A peça é caótica e melancólica na medida certa. Seja nos momentos longos e angustiantes ou no caos de cenas que representam a fase trabalhadora de Poim, o espetáculo prende a atenção do público de forma impressionante. A identificação que senti com o personagem é um capítulo à parte: a história resgata a força e a persistência, mas também expõe, de maneira crua, suas feridas e traumas.
O mais impressionante é a forma como Poim se desdobra em diferentes perspectivas. Quatro atores dão vida ao mesmo personagem, compartilhando sentimentos, emoções e dores em uma construção coletiva, enquanto as metáforas permeiam toda a narrativa e estimulam ainda mais a imaginação do público.
A mistura entre o digital, o analógico e os objetos cênicos também merece destaque. Em um momento, estamos acompanhando uma projeção no telão e, de repente, percebemos que tudo faz parte de um jogo de luzes que revela uma nova personagem dançando atrás da tela. A iluminação dá peso ao ambiente do escritório e, logo depois, revela um verdadeiro mar de folhas, sapatos e objetos espalhados pelo palco.
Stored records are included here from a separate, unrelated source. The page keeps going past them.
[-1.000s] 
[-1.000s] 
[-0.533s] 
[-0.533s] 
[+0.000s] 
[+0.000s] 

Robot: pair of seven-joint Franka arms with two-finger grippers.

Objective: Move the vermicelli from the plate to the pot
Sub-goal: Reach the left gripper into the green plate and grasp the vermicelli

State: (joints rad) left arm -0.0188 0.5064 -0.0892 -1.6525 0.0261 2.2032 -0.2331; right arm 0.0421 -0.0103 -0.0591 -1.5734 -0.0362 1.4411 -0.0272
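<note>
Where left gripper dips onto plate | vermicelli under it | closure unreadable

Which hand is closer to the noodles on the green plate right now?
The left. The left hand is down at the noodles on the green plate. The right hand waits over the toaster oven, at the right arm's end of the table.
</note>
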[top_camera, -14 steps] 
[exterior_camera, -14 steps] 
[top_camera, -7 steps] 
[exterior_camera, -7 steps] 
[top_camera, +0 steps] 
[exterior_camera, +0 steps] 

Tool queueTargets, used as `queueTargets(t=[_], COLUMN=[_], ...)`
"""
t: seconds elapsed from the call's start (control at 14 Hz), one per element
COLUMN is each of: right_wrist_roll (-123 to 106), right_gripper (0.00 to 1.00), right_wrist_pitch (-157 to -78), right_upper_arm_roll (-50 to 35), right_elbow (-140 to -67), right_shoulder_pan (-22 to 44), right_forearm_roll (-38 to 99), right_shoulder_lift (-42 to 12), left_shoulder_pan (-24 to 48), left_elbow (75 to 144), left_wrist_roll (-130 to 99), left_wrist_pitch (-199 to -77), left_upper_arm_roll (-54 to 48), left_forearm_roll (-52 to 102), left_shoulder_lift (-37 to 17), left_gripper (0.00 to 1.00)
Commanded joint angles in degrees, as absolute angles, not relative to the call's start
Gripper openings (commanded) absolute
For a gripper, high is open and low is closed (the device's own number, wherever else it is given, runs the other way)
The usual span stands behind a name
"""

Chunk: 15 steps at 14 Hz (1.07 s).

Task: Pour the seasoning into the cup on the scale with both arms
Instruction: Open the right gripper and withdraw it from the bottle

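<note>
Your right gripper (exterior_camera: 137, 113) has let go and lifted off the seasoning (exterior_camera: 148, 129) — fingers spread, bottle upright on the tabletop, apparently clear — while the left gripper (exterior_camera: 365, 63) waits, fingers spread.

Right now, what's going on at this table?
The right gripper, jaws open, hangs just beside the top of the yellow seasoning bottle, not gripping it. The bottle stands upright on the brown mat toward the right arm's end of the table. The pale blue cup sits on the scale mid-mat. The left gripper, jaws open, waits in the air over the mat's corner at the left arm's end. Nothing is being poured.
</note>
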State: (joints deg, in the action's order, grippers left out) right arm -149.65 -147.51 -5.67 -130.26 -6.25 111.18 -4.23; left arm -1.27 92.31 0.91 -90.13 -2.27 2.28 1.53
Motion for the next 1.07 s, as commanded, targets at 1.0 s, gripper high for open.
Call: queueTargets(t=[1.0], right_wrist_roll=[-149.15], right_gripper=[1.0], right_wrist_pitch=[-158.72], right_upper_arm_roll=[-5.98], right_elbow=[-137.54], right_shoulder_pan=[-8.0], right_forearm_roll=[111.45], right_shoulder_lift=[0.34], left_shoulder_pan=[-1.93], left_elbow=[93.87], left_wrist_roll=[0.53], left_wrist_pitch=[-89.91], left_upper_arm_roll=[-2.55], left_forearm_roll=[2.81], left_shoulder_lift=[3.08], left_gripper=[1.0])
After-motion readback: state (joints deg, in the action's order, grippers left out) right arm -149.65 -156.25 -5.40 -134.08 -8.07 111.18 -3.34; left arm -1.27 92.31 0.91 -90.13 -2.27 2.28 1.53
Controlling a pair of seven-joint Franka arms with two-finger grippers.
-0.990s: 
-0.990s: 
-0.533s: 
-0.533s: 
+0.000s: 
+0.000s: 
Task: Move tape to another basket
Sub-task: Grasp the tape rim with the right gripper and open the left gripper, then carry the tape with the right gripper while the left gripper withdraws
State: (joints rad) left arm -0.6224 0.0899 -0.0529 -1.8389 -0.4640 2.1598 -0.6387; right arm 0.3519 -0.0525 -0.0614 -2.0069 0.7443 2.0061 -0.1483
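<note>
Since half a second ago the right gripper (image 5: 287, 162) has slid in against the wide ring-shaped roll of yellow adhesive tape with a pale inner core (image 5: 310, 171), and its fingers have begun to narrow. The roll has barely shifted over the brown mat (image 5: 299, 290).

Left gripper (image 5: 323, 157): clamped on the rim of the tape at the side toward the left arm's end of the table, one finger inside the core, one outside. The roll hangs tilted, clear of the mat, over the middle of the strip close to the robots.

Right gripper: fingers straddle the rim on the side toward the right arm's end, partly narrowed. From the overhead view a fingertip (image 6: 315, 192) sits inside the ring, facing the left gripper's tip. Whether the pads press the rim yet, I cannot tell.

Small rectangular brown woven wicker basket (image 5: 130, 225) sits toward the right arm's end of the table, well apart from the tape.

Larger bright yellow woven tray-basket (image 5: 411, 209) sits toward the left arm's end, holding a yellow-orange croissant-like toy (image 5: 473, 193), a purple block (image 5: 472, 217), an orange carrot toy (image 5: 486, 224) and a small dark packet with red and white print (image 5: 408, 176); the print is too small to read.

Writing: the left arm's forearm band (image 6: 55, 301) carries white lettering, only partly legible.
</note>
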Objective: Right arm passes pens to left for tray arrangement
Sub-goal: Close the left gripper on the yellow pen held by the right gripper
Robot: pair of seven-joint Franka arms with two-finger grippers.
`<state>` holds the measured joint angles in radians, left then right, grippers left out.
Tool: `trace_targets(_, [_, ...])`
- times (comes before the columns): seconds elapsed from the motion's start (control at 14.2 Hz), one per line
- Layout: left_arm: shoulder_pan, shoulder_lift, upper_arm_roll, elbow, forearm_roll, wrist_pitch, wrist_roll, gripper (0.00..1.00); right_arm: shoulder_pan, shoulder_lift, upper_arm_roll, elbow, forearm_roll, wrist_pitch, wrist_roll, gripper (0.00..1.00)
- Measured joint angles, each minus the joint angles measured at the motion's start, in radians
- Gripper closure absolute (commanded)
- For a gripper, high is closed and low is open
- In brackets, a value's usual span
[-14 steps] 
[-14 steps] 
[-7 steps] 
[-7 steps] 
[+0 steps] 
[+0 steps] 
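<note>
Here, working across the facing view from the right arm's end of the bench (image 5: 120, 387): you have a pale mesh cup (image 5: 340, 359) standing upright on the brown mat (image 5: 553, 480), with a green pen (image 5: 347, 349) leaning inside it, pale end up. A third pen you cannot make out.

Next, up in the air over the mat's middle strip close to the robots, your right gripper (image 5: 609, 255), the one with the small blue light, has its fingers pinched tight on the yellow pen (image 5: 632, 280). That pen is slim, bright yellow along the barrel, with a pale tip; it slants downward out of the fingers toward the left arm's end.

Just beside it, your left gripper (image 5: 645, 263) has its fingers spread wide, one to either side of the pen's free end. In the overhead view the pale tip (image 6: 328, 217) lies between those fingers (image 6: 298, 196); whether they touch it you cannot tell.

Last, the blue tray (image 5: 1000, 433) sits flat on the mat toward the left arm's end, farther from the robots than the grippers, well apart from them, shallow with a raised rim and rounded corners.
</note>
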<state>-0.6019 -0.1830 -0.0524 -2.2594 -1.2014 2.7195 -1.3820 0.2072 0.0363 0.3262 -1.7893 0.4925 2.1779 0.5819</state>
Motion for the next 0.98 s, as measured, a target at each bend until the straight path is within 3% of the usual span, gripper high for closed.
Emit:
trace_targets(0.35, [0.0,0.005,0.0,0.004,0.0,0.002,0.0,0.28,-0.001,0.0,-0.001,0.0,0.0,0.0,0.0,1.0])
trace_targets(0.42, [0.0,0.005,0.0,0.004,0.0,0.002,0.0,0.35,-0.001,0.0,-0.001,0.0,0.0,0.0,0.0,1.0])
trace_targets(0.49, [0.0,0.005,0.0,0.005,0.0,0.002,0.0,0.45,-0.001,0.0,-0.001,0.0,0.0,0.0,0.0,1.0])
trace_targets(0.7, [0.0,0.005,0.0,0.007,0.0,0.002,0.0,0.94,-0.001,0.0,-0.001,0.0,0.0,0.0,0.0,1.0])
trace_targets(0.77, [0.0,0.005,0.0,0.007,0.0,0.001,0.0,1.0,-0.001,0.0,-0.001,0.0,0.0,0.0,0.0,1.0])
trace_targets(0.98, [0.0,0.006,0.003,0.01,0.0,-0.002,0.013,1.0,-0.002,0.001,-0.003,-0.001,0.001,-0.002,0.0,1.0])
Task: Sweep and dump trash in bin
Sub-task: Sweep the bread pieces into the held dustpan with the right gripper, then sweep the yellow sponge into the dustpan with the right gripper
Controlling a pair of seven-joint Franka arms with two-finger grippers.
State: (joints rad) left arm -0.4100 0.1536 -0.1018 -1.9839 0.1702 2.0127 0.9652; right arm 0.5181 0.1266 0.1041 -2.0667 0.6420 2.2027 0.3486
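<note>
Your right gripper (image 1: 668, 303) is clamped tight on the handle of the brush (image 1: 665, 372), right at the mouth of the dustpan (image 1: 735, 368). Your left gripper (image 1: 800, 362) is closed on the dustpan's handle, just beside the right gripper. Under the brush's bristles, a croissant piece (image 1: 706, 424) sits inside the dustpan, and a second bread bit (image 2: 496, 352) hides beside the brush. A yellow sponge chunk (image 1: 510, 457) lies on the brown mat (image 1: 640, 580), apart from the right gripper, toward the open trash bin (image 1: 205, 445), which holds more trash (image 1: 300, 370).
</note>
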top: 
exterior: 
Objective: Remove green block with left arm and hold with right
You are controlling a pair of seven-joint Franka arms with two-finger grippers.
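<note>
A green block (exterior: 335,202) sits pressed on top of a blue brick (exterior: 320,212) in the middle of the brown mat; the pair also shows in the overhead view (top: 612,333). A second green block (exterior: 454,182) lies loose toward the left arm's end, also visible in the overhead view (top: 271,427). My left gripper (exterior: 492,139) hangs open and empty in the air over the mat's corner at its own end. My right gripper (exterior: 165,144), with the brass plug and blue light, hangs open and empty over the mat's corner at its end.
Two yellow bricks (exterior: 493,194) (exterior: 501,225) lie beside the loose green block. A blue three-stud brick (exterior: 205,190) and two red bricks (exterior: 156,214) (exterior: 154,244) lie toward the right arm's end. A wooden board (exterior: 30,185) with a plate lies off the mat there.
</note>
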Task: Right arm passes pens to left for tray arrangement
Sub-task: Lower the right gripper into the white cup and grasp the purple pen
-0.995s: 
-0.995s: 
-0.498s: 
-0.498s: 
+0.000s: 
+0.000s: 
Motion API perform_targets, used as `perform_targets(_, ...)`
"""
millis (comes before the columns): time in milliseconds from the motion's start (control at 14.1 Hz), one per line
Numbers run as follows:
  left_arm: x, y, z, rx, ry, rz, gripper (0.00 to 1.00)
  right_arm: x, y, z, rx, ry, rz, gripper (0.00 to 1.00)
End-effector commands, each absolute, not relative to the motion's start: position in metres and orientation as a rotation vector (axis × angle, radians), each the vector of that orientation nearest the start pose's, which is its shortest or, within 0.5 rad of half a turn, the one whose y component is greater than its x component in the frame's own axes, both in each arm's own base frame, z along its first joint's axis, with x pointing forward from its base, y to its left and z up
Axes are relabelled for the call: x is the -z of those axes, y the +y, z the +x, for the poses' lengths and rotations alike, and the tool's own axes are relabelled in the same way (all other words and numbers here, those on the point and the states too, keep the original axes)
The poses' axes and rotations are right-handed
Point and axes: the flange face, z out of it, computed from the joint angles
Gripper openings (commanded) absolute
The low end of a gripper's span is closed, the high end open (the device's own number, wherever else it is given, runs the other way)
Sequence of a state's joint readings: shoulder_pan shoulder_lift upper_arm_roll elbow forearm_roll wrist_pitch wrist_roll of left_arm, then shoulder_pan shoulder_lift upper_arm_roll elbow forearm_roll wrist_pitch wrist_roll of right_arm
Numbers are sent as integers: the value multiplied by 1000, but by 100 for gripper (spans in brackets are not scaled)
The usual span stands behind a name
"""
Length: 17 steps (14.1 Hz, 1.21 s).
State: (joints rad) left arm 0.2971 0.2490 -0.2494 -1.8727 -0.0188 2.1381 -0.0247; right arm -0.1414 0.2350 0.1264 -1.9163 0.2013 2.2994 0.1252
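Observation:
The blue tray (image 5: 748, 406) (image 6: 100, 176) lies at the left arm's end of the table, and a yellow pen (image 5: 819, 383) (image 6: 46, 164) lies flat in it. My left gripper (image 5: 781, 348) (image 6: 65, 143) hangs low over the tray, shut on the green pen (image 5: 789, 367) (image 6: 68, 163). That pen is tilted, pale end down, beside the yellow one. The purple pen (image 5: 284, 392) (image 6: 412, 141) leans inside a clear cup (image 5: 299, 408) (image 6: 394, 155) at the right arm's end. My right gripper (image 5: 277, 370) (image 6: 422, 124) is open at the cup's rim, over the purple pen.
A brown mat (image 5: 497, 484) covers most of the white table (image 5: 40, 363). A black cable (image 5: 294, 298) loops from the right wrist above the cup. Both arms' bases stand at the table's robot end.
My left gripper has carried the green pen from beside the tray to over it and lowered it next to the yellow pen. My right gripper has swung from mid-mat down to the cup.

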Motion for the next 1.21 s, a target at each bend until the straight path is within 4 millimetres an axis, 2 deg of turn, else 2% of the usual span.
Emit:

Pouco depois, ela faz tudo desaparecer enquanto observamos o passado do personagem ganhar vida por meio de fantoches.
Toda essa combinação de recursos cria uma atmosfera em que o inesperado surge justamente nos momentos mais cotidianos, transformando situações comuns em imagens surpreendentes. É uma experiência sensível, inventiva e visualmente marcante, que faz de Poim um espetáculo capaz de emocionar, provocar reflexões e permanecer na memória do público muito depois do fim da apresentação.
Crítica feita por Vinicius Ferreira.